If Lost, Come Dance with us: The Strong Argument for Developing a Sense of Community







Five years ago, I had a phone call that changed my life. 


I was working as a negotiator and had an Applicant on the phone to me, stating that they were on a ledge and ready to jump. They were vulnerable, they were scared, they were experiencing financial difficulty, and felt helpless. 






While I followed internal protocols to ensure that emergency services found their way to the Applicant, I also took the time to calmly have a conversation with them while they felt like they didn’t belong amongst the masses that could cope with a world of uncertainty and, as they described, a world of ‘false hope’.


By way of background, this Applicant was in financial difficulty and I was negotiating between the Applicant and a bank. There was a dispute in their contract, and the lack of communication between the parties had become overwhelmingly obvious. 

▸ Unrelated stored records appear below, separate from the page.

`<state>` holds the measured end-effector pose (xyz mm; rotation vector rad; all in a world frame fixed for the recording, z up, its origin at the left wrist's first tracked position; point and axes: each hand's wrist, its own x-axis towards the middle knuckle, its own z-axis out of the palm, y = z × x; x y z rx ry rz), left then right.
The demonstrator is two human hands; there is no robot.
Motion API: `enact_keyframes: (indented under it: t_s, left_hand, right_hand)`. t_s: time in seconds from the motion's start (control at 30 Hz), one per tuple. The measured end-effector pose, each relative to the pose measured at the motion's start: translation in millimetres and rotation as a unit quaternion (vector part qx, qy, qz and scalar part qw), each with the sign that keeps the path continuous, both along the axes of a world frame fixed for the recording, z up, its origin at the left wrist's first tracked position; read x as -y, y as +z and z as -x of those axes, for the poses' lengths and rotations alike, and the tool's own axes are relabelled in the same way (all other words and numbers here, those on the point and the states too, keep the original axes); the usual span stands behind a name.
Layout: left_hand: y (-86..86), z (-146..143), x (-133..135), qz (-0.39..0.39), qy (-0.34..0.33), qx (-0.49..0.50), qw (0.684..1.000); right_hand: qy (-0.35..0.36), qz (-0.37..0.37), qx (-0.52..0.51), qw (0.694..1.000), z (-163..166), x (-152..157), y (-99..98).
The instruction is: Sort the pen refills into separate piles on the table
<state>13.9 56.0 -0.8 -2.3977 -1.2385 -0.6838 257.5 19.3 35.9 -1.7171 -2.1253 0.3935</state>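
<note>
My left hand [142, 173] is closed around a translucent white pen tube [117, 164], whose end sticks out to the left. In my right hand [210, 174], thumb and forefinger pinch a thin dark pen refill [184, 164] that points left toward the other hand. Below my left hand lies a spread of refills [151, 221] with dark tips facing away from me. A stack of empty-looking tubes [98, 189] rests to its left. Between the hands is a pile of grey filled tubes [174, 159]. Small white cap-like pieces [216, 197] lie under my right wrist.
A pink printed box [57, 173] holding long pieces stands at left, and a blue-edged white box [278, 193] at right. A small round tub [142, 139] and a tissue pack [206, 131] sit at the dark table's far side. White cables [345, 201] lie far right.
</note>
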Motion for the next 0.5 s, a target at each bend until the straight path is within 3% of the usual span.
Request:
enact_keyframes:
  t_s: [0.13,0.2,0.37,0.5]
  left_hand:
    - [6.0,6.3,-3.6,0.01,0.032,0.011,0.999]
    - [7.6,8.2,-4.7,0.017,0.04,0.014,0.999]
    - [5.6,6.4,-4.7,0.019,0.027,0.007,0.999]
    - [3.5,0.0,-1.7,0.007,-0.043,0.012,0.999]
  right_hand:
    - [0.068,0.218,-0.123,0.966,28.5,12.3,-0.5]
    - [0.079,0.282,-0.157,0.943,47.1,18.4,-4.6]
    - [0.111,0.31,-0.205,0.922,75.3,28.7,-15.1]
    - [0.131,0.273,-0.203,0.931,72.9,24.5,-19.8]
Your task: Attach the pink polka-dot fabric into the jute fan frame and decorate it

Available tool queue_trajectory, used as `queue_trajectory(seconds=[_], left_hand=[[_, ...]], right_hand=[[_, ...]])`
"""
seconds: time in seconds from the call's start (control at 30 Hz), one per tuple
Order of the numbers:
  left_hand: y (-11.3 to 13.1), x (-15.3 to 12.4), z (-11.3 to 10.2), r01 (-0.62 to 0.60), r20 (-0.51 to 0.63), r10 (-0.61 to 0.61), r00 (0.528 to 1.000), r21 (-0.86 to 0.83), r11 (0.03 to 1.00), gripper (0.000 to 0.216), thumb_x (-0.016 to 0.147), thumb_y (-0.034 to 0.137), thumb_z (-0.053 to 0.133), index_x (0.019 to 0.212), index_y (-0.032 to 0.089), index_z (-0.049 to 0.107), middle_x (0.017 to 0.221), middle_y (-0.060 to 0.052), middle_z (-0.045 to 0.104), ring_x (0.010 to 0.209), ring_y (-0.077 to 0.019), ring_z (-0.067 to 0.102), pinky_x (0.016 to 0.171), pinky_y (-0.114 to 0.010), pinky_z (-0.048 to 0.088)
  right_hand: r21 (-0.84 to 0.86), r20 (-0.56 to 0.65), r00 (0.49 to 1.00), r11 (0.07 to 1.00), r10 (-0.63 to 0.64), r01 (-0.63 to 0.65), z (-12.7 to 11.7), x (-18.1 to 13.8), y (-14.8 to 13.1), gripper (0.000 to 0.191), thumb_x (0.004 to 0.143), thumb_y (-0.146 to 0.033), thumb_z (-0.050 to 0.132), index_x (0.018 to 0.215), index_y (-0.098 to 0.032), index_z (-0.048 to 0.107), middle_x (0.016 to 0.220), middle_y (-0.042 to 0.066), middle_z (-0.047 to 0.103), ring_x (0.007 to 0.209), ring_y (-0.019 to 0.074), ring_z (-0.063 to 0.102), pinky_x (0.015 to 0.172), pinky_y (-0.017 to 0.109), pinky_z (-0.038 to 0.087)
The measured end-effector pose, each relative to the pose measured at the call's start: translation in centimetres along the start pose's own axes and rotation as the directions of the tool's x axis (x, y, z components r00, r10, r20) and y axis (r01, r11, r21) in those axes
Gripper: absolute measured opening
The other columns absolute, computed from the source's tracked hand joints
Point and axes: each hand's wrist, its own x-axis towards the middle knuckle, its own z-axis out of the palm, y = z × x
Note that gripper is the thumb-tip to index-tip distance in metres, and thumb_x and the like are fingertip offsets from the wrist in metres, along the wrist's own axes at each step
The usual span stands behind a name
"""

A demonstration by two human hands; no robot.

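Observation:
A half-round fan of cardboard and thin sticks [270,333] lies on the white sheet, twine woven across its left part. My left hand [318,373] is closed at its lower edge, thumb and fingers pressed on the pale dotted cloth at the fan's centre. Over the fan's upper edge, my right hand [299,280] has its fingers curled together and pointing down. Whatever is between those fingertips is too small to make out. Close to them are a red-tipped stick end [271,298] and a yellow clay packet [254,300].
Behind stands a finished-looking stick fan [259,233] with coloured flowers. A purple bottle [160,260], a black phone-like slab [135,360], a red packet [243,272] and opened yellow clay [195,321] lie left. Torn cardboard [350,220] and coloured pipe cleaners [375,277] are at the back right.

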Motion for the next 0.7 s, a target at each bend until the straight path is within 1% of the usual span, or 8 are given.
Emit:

This dispute came down to the misunderstanding of one word. And, as a consequence, someone was on a ledge- ready to jump.

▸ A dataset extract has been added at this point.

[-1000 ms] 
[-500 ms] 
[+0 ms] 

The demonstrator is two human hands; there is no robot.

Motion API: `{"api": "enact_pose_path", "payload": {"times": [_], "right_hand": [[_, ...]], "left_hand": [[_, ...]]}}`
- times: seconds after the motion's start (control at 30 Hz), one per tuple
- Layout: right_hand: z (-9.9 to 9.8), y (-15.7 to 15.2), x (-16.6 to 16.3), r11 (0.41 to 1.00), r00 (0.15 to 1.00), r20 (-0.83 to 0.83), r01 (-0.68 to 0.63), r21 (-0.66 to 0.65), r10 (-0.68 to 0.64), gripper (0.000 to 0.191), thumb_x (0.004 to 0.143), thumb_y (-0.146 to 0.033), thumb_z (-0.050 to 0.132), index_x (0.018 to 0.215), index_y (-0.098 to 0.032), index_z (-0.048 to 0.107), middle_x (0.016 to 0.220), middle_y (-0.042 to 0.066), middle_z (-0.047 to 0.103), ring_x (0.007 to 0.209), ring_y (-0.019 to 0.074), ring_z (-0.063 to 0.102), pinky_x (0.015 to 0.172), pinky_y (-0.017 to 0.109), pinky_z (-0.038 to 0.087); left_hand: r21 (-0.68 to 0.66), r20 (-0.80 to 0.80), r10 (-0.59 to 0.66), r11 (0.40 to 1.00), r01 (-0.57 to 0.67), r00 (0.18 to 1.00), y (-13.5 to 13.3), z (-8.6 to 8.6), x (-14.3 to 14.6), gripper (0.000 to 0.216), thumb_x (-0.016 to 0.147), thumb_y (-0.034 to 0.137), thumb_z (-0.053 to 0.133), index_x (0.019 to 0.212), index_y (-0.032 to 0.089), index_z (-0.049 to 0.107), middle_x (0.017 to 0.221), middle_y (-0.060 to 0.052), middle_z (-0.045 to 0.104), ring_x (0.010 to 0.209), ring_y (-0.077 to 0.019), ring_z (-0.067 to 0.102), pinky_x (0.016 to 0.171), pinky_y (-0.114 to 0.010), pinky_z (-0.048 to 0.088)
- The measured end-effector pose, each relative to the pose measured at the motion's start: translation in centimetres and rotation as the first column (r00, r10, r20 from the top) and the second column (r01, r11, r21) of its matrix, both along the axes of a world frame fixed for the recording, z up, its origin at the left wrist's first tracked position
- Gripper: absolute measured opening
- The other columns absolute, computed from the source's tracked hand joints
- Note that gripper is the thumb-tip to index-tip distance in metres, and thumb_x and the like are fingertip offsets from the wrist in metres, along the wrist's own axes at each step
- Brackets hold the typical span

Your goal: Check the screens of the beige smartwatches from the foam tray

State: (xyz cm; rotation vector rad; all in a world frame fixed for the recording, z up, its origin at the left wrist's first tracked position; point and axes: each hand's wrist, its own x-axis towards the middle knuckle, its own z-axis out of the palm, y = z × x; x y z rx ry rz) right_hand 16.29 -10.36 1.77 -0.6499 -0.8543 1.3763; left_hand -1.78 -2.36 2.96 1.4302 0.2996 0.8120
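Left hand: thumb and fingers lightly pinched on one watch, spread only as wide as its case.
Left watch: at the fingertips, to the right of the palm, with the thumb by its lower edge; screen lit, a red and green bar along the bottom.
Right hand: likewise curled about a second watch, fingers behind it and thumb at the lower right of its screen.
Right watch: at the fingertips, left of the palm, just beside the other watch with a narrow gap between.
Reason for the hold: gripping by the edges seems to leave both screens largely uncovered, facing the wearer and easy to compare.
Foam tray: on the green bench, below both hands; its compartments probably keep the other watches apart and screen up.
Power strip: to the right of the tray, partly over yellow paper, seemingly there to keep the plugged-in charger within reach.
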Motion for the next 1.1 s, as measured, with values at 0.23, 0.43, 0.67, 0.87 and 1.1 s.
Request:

A single word was about to lead to a death. It’s not extreme. This was reality. 


While I am a lover of words, and the strength that they hold in business as well as the therapy they bring when the ink hits a blank page, this phone call opened my eyes to the importance of embracing a sense of community in day-to-day tasks. The conversation that I had with the Applicant began at ‘I’m about to jump!’ and ended with ‘I think I’ll have roast beef for dinner’. 


But that final sentence could have been far worse if the time wasn’t taken to allow the Applicant to deeply and emotionally tell their story. 

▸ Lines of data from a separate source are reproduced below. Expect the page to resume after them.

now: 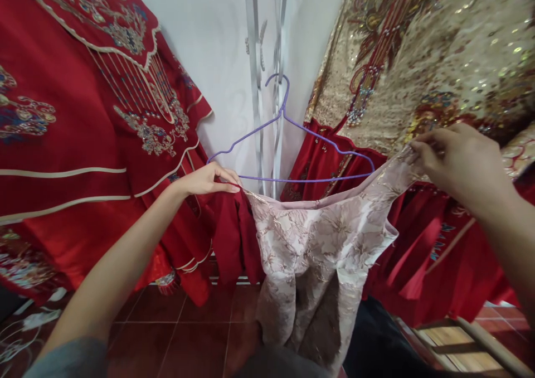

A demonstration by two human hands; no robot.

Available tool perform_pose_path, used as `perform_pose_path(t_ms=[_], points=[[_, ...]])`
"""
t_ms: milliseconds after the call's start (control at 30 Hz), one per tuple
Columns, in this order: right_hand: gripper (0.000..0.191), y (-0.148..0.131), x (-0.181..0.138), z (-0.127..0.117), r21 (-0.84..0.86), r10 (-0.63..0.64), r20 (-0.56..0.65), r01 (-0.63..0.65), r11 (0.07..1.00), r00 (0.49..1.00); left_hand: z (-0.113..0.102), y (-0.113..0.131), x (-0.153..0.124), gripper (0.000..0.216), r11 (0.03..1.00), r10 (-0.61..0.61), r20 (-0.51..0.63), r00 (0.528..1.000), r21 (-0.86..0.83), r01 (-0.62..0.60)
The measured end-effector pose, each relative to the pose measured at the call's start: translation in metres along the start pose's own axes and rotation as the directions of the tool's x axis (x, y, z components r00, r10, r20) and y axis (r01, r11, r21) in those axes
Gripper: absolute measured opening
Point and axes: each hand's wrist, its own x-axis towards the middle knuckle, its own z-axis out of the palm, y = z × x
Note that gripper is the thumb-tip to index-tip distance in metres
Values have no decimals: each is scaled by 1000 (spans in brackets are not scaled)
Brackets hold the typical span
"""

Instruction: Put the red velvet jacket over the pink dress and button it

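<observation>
A pale pink brocade dress [317, 238] with a raised floral pattern hangs between my two hands, its neckline stretched across. My left hand [213, 178] is closed on its left shoulder edge, where a dark red cloth [234, 236] also hangs; whether the two are joined I cannot tell. On the other side, my right hand [463, 160] pinches the dress's right shoulder strap, held higher than the left. Just behind the neckline, a purple hanger [259, 126] hangs by its hook from a white metal rack [253, 60], with nothing on its bar.
Red embroidered garments [83, 127] hang at the left. A gold sequined garment [422, 60] and red pleated cloth [422, 255] hang at the right. White cables [20, 336] lie lower left. A wooden frame [468, 344] stands lower right on the red tiled floor [167, 333].
</observation>
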Motion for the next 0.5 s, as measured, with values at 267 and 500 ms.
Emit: perform_pose_path(t_ms=[267,500], points=[[26,14,5,22,-128,9,99,4,992,995,1,5,-1,23,1000,-3,4,1000,-25,4],[33,11,6,22,-119,6,77,4,993,997,0,3,-1,25,1000,-7,22,1000,-17,7]])
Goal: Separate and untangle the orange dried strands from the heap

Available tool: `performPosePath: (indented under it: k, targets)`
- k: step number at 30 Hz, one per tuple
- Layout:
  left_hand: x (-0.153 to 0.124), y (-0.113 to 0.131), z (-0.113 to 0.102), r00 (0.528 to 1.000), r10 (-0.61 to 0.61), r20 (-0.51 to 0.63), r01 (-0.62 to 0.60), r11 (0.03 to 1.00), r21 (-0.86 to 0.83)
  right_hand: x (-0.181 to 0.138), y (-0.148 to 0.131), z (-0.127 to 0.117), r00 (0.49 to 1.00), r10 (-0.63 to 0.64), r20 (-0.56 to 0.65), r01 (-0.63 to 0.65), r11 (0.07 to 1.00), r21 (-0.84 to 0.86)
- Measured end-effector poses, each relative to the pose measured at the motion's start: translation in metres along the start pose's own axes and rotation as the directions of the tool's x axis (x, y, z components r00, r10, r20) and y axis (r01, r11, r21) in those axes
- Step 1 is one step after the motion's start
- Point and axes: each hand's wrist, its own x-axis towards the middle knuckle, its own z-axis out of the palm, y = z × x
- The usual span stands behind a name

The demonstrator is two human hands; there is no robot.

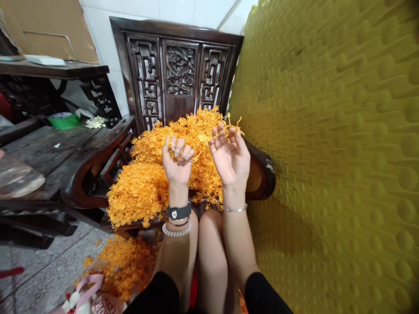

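Palm up, my left hand (pixel 178 161) has its fingers curled over several small orange branched sprigs, which look like plastic flower parts. Between the thumb and fingertips of my right hand (pixel 231 159) is an orange sprig (pixel 240 126), its thin branched ends sticking up past the fingers. The two hands are side by side and apart, over a large heap of the same orange sprigs (pixel 147 192). That heap spreads over the seat of a dark carved wooden chair (pixel 180 104), behind and around the hands.
More orange sprigs (pixel 124 261) lie on the floor at lower left, beside a bag with a pink handle (pixel 90 283). A dark wooden table (pixel 42 144) on the left bears a green tape roll (pixel 63 121) and a clear plastic bag (pixel 19 176). A yellow textured mat (pixel 327 152) stands close on the right.
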Motion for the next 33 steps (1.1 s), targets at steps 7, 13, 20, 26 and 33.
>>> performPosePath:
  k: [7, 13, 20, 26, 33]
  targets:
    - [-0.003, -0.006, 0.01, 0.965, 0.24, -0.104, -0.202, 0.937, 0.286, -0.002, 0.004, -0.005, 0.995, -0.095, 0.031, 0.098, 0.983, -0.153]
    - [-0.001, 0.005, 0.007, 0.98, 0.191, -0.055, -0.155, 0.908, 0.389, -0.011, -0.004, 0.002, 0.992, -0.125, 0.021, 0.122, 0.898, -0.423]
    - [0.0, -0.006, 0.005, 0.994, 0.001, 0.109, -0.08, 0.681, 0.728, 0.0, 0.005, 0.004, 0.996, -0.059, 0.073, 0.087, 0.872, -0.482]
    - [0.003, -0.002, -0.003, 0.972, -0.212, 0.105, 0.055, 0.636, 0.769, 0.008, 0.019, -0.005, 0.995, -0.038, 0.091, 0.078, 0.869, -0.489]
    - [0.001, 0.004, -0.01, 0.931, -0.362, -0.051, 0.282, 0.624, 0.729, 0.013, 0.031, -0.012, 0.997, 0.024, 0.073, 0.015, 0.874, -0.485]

All the words in between ‘jump’ and ‘roast beef’ are lost to me, but the feelings that arose during those moments will always remain.   


It is this phone call that encourages me every day to ensure that the people I work with, and for, feel as though we are all part of one family. Connected through life’s ups and downs as we face them; independently together. And this is the value that I build my business on, because it is a sense of belonging and the concept of community that does not vary across seas or borders, boundaries or fences. 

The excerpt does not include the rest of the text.